### TASK REQUIREMENTS
Show every line of the data below that includes the word "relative".

** Opening GIVEN DATA block **

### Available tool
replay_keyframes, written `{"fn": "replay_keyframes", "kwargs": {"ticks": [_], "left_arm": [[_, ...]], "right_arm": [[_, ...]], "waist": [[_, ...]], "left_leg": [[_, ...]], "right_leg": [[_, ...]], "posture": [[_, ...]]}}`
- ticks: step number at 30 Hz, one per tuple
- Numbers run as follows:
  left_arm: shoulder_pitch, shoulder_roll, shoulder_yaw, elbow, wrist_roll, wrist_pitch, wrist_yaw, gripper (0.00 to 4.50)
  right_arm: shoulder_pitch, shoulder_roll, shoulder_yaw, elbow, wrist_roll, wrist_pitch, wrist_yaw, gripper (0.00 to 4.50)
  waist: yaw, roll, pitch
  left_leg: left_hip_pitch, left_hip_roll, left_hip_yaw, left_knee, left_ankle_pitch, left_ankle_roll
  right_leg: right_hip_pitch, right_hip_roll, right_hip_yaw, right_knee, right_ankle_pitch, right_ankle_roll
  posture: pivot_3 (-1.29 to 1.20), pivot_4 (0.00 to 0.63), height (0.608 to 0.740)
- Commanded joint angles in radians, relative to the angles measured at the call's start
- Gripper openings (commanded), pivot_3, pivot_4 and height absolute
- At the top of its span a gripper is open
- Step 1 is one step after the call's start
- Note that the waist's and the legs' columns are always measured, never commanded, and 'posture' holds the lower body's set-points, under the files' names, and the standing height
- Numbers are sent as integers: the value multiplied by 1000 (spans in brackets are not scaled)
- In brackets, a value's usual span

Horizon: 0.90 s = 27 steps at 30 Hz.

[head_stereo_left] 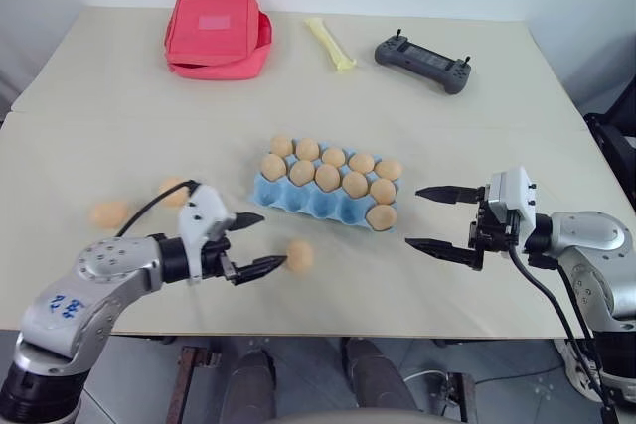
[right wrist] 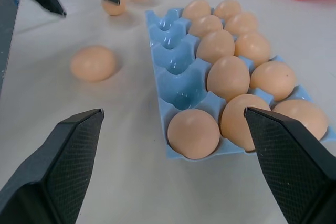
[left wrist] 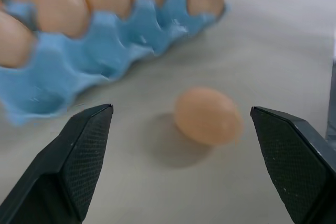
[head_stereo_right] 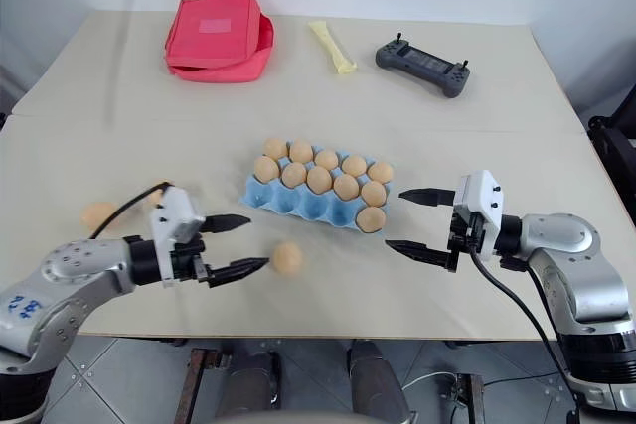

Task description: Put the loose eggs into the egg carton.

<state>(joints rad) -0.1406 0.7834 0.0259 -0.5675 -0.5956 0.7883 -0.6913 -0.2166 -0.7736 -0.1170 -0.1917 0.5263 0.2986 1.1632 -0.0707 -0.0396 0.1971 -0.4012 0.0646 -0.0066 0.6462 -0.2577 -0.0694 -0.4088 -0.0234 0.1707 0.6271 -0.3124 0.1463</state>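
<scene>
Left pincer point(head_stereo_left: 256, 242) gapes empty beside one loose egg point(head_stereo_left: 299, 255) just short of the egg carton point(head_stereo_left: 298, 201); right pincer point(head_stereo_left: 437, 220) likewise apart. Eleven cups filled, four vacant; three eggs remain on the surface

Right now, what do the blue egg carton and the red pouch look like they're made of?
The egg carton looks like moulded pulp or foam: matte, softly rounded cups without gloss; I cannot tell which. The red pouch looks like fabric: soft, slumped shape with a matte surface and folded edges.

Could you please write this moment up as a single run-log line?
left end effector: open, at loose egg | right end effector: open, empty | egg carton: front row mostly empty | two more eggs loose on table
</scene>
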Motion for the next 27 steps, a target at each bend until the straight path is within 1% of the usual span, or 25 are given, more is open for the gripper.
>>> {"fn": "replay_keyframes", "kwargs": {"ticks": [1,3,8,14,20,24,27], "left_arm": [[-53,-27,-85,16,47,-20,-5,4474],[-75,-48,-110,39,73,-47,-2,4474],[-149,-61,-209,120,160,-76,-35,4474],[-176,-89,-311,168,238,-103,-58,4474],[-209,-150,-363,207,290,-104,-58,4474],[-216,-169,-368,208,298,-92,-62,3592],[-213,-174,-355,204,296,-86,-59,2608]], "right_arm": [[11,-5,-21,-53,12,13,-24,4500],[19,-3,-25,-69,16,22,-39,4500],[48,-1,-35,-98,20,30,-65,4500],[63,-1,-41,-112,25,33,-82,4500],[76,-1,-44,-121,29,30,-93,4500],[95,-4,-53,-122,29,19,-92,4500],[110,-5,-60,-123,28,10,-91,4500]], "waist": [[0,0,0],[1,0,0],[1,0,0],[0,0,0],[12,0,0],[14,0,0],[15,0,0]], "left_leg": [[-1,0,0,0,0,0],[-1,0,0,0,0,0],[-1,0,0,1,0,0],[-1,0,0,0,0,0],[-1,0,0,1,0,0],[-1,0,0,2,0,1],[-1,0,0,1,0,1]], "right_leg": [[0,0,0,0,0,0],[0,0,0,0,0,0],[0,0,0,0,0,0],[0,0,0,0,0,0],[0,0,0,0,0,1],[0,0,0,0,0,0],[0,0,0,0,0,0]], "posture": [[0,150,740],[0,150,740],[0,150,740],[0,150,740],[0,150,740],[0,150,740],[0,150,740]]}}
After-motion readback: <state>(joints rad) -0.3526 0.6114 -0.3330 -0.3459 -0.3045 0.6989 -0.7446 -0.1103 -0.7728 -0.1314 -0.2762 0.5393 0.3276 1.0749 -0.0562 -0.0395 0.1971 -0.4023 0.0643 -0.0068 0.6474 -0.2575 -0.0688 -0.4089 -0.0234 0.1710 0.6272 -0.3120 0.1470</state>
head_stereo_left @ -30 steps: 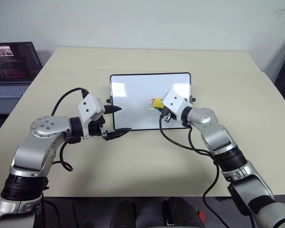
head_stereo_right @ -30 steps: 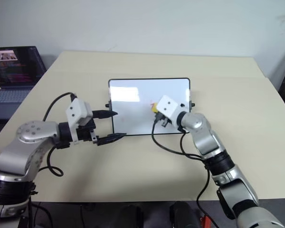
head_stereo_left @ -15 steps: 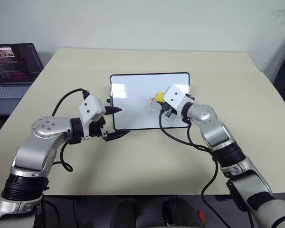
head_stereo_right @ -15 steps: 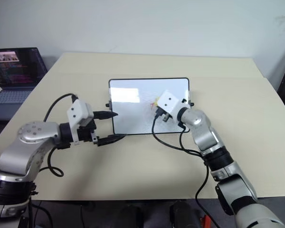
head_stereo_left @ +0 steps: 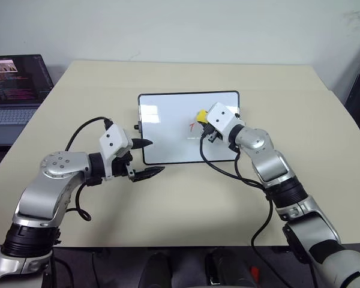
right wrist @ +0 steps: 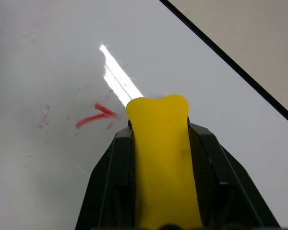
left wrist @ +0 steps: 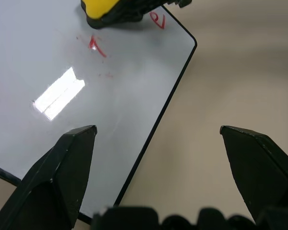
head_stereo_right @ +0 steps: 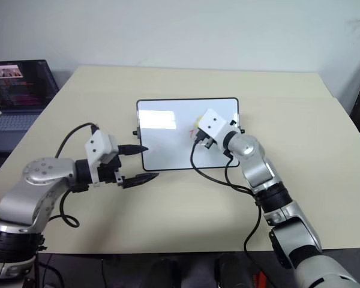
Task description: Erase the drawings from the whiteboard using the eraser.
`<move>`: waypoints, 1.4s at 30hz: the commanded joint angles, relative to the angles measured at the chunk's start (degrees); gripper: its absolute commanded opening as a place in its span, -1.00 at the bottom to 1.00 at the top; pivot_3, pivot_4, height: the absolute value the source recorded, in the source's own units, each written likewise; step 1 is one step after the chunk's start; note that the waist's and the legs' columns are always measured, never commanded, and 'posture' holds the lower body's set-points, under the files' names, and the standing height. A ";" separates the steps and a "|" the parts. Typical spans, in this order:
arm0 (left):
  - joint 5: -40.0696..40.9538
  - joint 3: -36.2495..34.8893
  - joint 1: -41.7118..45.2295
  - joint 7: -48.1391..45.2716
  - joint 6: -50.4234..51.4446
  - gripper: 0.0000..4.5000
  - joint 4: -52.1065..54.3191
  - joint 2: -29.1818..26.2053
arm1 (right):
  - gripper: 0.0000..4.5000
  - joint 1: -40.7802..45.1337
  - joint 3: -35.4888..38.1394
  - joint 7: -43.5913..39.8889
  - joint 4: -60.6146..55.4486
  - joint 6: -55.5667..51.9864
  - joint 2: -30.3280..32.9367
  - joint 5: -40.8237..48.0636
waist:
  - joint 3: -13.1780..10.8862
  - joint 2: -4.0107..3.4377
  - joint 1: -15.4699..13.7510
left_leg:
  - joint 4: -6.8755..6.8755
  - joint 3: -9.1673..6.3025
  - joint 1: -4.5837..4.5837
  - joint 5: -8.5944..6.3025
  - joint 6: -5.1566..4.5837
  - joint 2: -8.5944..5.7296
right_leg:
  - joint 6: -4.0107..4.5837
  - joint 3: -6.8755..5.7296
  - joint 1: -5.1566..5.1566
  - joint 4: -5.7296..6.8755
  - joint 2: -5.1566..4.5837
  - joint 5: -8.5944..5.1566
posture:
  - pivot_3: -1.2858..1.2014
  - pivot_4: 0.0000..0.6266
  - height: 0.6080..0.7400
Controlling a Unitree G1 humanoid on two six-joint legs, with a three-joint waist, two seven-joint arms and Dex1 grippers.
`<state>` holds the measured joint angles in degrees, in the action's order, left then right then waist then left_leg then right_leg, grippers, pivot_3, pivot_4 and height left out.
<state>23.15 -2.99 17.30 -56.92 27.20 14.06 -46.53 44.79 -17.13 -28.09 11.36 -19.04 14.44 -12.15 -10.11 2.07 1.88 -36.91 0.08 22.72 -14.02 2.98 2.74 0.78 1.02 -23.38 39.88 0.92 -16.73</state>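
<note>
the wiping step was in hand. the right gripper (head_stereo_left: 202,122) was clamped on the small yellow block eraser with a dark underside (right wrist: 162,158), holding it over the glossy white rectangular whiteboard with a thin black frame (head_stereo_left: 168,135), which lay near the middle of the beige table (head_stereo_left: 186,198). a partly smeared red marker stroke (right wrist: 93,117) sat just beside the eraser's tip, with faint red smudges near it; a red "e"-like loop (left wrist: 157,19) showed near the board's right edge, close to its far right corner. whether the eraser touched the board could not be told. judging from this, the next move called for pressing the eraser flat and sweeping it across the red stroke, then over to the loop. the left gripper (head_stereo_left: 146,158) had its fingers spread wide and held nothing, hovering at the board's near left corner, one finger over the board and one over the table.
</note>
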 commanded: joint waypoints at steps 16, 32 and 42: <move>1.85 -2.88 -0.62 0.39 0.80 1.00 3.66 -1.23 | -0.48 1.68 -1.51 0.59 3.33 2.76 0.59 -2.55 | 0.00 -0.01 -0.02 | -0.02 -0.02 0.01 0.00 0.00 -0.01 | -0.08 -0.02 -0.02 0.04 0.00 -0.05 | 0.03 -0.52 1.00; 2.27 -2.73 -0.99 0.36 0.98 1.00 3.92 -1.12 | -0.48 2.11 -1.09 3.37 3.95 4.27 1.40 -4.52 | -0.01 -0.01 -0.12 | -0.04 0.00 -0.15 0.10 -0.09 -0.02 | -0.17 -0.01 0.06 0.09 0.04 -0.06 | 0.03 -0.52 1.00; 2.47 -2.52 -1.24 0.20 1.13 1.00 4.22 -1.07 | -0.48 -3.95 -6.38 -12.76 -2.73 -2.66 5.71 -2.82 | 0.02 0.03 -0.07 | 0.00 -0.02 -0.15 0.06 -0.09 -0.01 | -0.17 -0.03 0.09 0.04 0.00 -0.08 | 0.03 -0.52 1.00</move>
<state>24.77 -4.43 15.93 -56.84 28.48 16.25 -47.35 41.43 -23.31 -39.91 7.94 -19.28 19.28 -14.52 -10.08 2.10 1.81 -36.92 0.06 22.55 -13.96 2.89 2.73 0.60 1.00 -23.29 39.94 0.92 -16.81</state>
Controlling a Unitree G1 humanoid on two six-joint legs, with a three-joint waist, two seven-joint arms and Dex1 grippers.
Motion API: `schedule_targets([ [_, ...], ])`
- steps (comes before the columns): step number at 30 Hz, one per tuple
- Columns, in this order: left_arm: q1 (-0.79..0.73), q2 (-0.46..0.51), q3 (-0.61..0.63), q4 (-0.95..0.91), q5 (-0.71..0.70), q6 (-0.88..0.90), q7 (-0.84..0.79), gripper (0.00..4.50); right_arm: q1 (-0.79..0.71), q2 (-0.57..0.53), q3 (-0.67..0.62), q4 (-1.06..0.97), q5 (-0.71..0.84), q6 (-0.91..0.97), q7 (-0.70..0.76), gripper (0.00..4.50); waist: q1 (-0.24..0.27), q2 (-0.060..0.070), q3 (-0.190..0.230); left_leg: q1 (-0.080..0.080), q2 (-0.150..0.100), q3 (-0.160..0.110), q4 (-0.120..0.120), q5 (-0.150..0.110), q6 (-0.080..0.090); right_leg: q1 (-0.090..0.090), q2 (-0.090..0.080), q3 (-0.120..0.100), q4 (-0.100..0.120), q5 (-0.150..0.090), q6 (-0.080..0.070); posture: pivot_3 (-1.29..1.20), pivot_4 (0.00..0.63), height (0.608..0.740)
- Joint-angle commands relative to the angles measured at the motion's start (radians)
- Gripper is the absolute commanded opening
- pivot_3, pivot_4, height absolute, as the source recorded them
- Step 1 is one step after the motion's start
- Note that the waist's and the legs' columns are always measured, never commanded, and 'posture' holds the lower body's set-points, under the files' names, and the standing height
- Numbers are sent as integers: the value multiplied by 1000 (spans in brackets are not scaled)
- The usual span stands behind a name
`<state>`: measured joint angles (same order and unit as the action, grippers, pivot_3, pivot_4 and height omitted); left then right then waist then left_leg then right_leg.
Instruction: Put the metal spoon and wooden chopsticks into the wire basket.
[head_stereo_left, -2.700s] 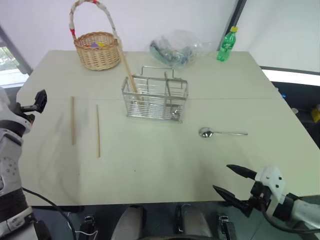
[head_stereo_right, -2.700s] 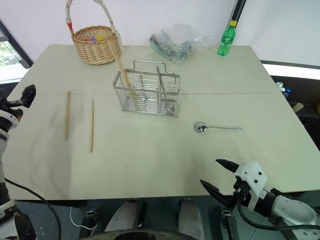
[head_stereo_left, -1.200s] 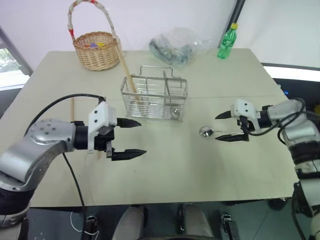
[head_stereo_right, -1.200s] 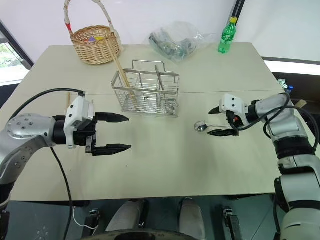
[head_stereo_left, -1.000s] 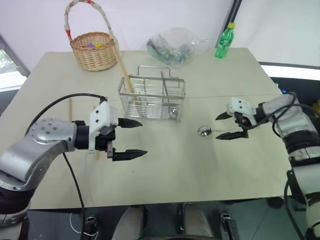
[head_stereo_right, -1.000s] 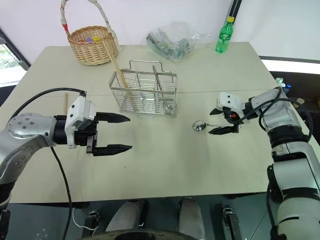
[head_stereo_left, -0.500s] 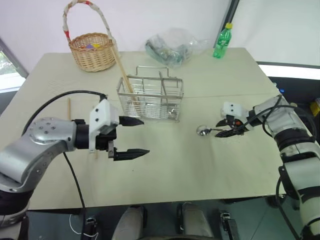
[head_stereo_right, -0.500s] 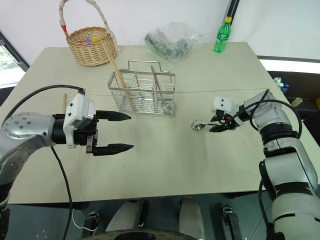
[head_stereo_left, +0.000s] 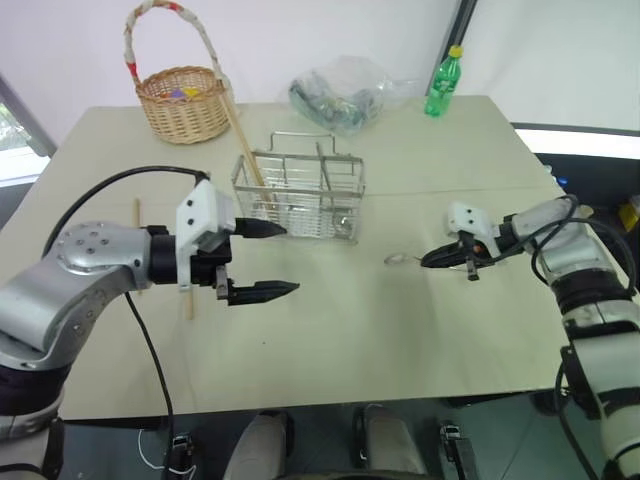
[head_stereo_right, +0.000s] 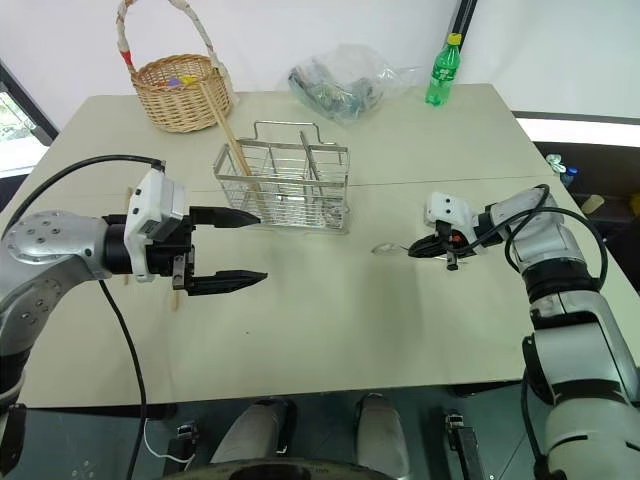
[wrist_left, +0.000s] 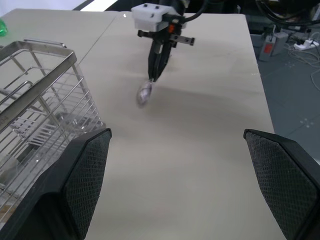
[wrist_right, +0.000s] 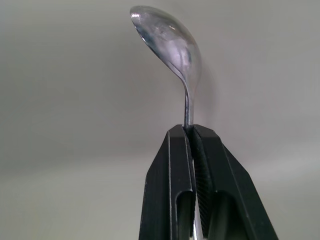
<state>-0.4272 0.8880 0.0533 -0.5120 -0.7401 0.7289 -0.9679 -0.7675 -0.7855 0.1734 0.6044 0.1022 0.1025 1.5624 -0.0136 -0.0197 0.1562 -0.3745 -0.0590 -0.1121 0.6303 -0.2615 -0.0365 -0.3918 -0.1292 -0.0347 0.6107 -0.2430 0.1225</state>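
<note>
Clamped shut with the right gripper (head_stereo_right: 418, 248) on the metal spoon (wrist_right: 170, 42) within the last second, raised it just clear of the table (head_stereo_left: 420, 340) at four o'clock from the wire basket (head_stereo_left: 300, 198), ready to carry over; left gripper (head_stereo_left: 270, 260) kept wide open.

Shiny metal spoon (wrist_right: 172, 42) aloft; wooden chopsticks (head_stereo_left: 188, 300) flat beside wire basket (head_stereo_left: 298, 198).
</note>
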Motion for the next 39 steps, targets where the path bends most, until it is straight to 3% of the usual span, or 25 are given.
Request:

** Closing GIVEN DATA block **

### COMPLETED EXERCISE
- Commanded joint angles in radians, relative to the angles measured at the call's start
`<move>`: waypoints, 1.4s at 30hz: the commanded joint angles, relative to the angles measured at the chunk's start (degrees); gripper: its absolute commanded opening as a place in its span, -1.00 at the bottom to 1.00 at the top; pivot_3, pivot_4, height: the absolute value the source recorded, in the source's own units, each written likewise; step 1 is one step after the chunk's start; note that the waist's and the legs' columns are always measured, never commanded, and 'posture' holds the lower body's set-points, under the files' names, and the standing height. A ";" separates the steps and a "|" the parts. Typical spans, in this order:
- Joint-angle commands relative to the angles measured at the motion's start (radians)

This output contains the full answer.